Classification is one of the primary, but not only, uses of machine learning. As with all machine learning operations, the goal is to train a model that, when combined with a corresponding inference algorithm, is able to estimate (infer/predict/guess) something about new, unseen data. For example, we might wish to have a machine that can estimate whether an email is spam or not. A machine learning approach to meet this goal is to train a model with lots of spam and non-spam messages. Once trained, this model can be applied to a new message.
Issues to consider
There are several issues to consider when building a classifier:
- How do we obtain a sufficient amount of training data?
- What kind of model will we train and what inference algorithm will we use on this model? (Usually the choice of model and inference algorithm go together, as algorithms are usually designed to operate on one specific kind of model.)
- How will we know if our technique is good enough to apply to new, real cases?
- Related to the above point, but not equivalent: How do we act as proper scientists and evaluate our technique in a way that will pass peer review and contribute to the community’s knowledge?
The diagram below shows a high-level viewpoint of the workflow of building a classifier. The workflow applies to machine learning problems in general, but our focus here is classification. Each step is described in more detail below the figure.

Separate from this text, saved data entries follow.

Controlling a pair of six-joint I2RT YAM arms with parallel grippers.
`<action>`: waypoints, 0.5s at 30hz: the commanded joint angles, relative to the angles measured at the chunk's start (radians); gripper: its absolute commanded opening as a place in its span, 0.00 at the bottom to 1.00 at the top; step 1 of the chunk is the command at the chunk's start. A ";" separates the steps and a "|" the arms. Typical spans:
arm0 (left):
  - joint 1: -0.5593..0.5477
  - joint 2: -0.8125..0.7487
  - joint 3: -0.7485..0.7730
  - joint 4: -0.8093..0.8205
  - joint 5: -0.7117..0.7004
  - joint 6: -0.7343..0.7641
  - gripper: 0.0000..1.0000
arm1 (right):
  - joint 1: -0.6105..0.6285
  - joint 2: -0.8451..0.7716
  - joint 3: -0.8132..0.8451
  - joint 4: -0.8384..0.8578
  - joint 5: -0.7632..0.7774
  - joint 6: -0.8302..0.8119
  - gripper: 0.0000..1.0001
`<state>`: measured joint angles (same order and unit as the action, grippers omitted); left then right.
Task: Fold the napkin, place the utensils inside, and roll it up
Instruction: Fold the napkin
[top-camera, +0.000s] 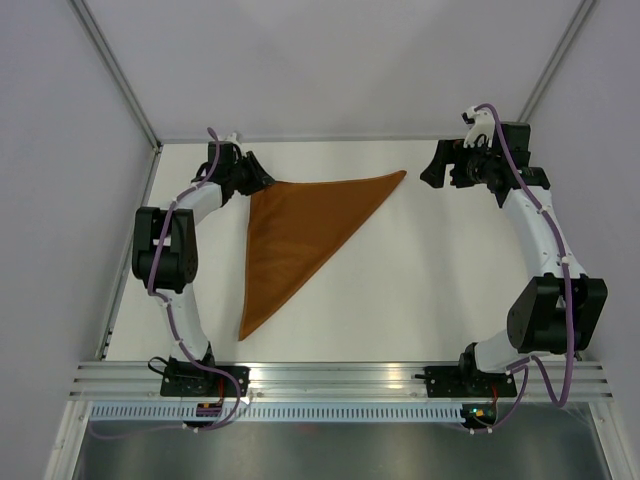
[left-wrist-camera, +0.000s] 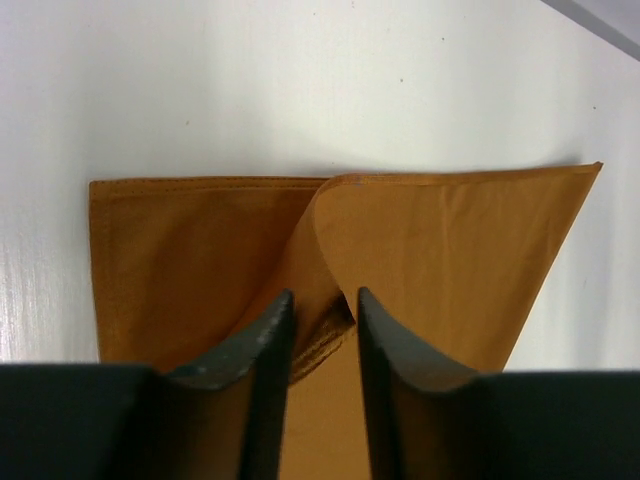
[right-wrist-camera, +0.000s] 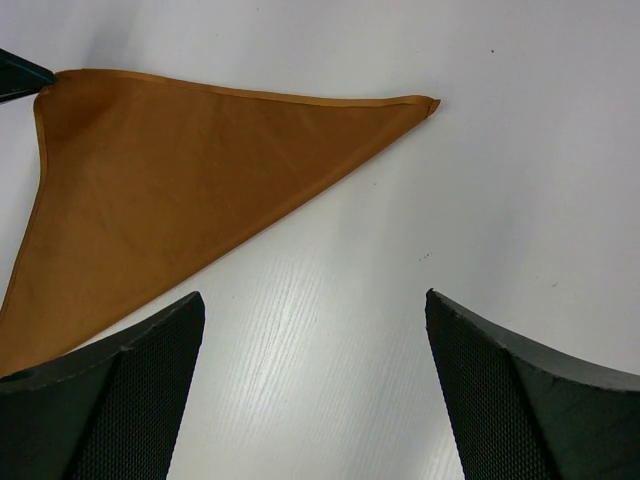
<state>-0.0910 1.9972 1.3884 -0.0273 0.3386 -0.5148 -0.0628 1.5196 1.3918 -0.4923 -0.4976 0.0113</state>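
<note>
My left pincer (left-wrist-camera: 325, 310) sits low over the far-left corner of the large rust-orange satin-like napkin (top-camera: 295, 235). Its two dark fingers (left-wrist-camera: 262, 345) stand a narrow way apart. A curled bit of the cloth's hemmed edge lies in the gap between them, and neither finger presses on it. In my left wrist view, the napkin's (left-wrist-camera: 450, 250) top layer bends back in a soft curve at this corner. The layer underneath lies flat and bare to the left of the curve.

From above, the napkin lies on the white table (top-camera: 420, 290) folded into a long triangle. One point is at my left pincer (top-camera: 262, 180), one reaches toward my right side at the far edge, and one stretches toward my bases.

My right pincer (top-camera: 437, 165) hangs just beyond the napkin's right-hand point, apart from it. Its fingers are spread wide (right-wrist-camera: 312, 298) with only bare table between them, and the napkin (right-wrist-camera: 170, 190) lies ahead of them.
</note>
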 joint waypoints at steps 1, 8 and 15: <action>0.005 -0.008 0.005 0.015 -0.042 -0.045 0.43 | 0.000 -0.001 0.032 -0.011 -0.018 0.010 0.96; 0.005 -0.116 -0.072 0.021 -0.168 -0.070 0.63 | 0.000 0.001 0.056 -0.040 -0.038 -0.002 0.96; 0.004 -0.404 -0.414 -0.002 -0.445 -0.247 0.70 | 0.001 0.031 0.050 -0.031 -0.102 -0.102 0.96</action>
<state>-0.0910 1.7481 1.0805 -0.0090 0.0765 -0.6102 -0.0628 1.5238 1.4220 -0.5262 -0.5415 -0.0475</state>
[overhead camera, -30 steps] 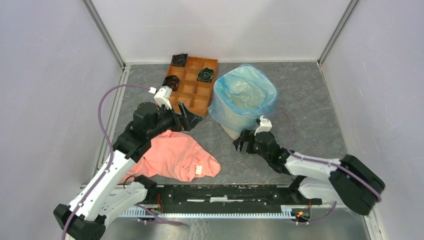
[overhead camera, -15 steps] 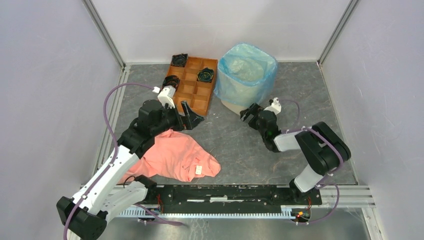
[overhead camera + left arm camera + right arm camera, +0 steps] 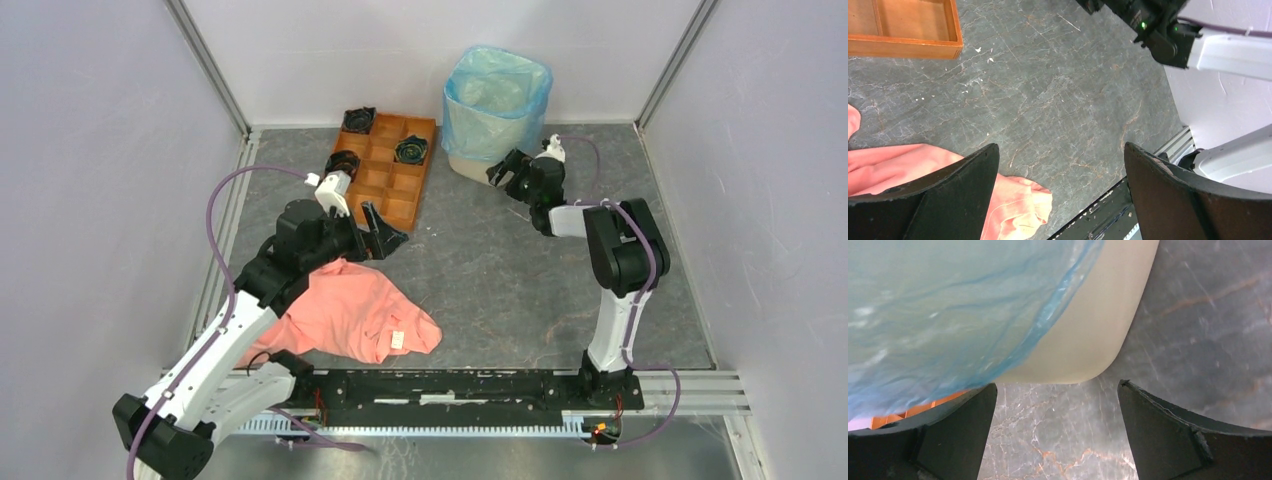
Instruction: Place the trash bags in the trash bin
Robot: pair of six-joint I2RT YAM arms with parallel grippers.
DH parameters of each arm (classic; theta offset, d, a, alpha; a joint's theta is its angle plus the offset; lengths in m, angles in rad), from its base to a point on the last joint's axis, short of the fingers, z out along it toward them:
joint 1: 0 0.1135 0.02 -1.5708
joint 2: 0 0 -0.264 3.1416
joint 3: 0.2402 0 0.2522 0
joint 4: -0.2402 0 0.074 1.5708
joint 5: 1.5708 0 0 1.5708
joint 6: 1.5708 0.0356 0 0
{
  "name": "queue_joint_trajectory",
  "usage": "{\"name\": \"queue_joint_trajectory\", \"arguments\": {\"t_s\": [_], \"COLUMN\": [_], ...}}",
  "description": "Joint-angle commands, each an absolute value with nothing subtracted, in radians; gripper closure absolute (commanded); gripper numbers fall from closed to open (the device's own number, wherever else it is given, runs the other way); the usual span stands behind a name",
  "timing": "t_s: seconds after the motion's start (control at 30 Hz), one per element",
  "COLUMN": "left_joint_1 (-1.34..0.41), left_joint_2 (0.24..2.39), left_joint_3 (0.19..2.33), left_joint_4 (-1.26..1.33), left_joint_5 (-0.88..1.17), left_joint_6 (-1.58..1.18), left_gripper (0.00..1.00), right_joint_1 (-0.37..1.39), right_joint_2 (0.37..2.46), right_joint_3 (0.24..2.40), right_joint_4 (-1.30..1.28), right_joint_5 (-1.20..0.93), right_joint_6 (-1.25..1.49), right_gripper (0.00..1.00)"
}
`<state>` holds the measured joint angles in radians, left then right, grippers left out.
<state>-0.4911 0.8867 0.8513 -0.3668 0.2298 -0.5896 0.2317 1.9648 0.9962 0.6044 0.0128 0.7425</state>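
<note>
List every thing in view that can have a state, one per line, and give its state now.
Tall cream-beige plastic bin: upright, at the table's far edge.
Translucent light-blue plastic trash bag: lining the bin, folded over its rim.
Salmon-pink cloth garment: crumpled on the table.
Orange-brown compartmented tray: flat, most compartments empty.
Left pincer: open, empty.
Right pincer: open, empty, beside the bin's base.

trash bin rim cut off, garment part-hidden

A robot lab test cell: 3 plain white walls, aluminium corner posts, grey marbled tabletop.
</note>
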Motion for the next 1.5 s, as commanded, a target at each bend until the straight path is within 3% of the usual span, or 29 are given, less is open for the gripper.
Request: {"name": "queue_joint_trajectory", "arguments": {"t_s": [0.0, 0.13, 0.33, 0.47, 0.63, 0.83, 1.07, 1.47], "left_joint_1": [-0.495, -0.495, -0.494, -0.493, -0.494, -0.493, -0.493, -0.493], "left_joint_2": [0.867, 0.835, 0.853, 0.869, 0.884, 0.819, 0.721, 0.678], "left_joint_3": [0.897, 0.886, 0.938, 1.021, 1.263, 1.415, 1.420, 1.407], "left_joint_4": [-0.362, -0.363, -0.384, -0.389, -0.472, -0.409, -0.361, -0.418], "left_joint_5": [0.254, 0.218, 0.179, 0.174, 0.150, 0.127, 0.089, -0.010], "left_joint_6": [-0.591, -0.596, -0.548, -0.478, -0.318, -0.185, -0.157, -0.146], "left_gripper": [0.00, 0.00, 0.00, 0.00, 0.00, 0.00, 0.00, 0.00], "right_joint_1": [0.190, 0.200, 0.259, 0.263, 0.263, 0.263, 0.262, 0.290], "right_joint_2": [1.914, 1.675, 1.195, 0.865, 0.618, 0.555, 0.601, 0.528], "right_joint_3": [1.029, 0.752, 0.494, 0.579, 0.914, 1.247, 1.386, 1.282], "right_joint_4": [0.457, 0.464, 0.183, -0.205, -0.564, -0.689, -0.690, -0.613], "right_joint_5": [-0.156, -0.201, -0.290, -0.277, -0.015, 0.216, 0.258, 0.290], "right_joint_6": [0.620, 0.584, 0.366, 0.167, 0.011, -0.060, -0.059, -0.055], "right_gripper": [0.02, 0.02, 0.02, 0.02, 0.02, 0.02, 0.02, 0.02]}}
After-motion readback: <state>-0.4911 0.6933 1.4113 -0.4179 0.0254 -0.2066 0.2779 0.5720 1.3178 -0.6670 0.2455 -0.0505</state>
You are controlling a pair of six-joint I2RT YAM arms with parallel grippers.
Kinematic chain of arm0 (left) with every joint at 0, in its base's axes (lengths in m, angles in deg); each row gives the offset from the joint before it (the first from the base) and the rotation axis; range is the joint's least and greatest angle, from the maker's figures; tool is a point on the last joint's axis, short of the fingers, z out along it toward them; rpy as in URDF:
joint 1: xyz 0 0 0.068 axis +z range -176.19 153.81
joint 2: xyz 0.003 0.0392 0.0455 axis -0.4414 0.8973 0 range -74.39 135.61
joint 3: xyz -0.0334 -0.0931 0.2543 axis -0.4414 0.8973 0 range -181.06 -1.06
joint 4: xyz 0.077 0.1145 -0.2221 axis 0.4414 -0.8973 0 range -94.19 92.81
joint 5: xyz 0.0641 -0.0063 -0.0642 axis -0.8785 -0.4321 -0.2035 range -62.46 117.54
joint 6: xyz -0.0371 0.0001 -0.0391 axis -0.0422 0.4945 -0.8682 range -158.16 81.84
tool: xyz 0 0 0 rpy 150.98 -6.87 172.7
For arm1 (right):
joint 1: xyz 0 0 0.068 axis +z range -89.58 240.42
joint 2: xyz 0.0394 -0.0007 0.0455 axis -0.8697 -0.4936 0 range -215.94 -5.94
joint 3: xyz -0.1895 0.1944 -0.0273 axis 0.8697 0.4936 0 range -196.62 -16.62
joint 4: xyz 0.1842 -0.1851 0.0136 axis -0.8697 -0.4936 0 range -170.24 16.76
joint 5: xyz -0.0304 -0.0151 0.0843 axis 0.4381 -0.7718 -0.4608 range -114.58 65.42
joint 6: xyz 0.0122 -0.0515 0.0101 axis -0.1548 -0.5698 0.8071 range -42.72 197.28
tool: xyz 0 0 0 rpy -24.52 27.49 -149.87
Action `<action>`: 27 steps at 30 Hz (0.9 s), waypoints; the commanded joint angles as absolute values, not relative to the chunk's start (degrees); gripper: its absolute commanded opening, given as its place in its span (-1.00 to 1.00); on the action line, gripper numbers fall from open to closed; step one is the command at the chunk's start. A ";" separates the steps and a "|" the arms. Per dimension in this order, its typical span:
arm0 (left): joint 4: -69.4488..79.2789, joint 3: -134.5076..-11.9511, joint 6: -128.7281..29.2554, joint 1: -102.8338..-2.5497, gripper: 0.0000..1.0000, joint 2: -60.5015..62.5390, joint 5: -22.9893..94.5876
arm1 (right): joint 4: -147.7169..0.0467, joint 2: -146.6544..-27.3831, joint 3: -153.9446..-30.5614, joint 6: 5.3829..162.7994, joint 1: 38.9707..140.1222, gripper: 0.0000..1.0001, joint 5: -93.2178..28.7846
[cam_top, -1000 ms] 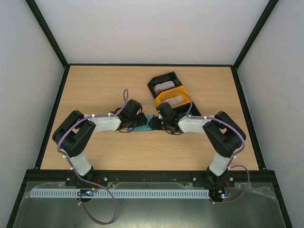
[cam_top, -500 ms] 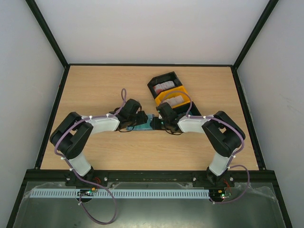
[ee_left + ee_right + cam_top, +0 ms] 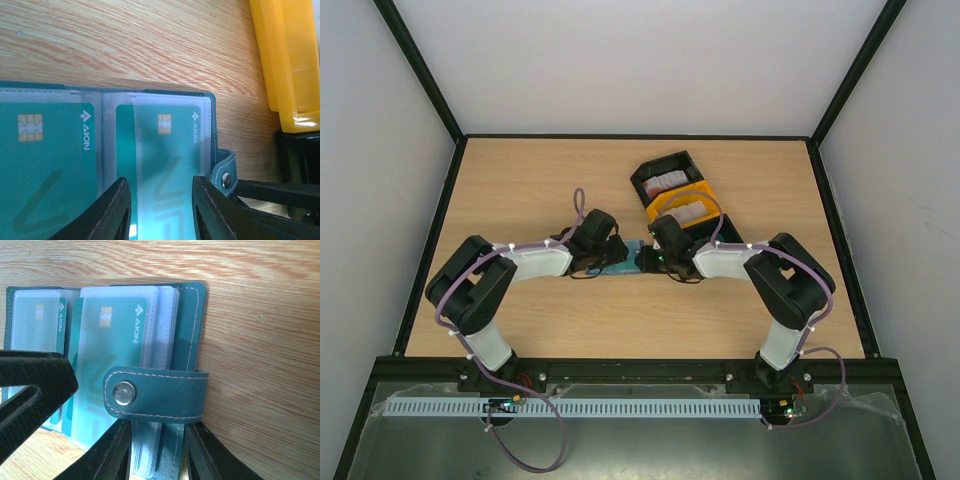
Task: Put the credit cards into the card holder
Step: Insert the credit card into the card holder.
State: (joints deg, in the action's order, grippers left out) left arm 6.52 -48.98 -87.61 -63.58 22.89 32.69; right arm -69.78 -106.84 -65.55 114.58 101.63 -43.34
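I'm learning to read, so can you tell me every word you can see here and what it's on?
"AION": on the teal card with the pale chip, in a clear sleeve of the card holder.
"AION": on the teal card with the gold chip, in the next sleeve.
Big pale marks lower on both cards: too faint to read.
The cards in the black bin and yellow bin: too small to read.
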 commanded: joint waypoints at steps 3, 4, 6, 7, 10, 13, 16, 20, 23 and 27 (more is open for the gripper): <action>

Machine learning usually requires lots of training data. Depending on the procedure used and the difficulty of the classification problem, the number of distinct instances required may vary across several orders of magnitude. Some training algorithms, such as deep learning, proceed very slowly, and require a thousand or more instances. Some classification problems, such as face recognition or speech recognition, depend on very subtle differences among the classes (different faces, different words) and therefore require many instances of every variation in order to train a model on these subtle differences.
Note that the training data should structurally match data that will be encountered in real usage. This ensures the trained model will be able to utilize real data once deployed. The training data should also match the quality of real data, e.g., if real data is expected to be very noisy, the training data should be equally noisy.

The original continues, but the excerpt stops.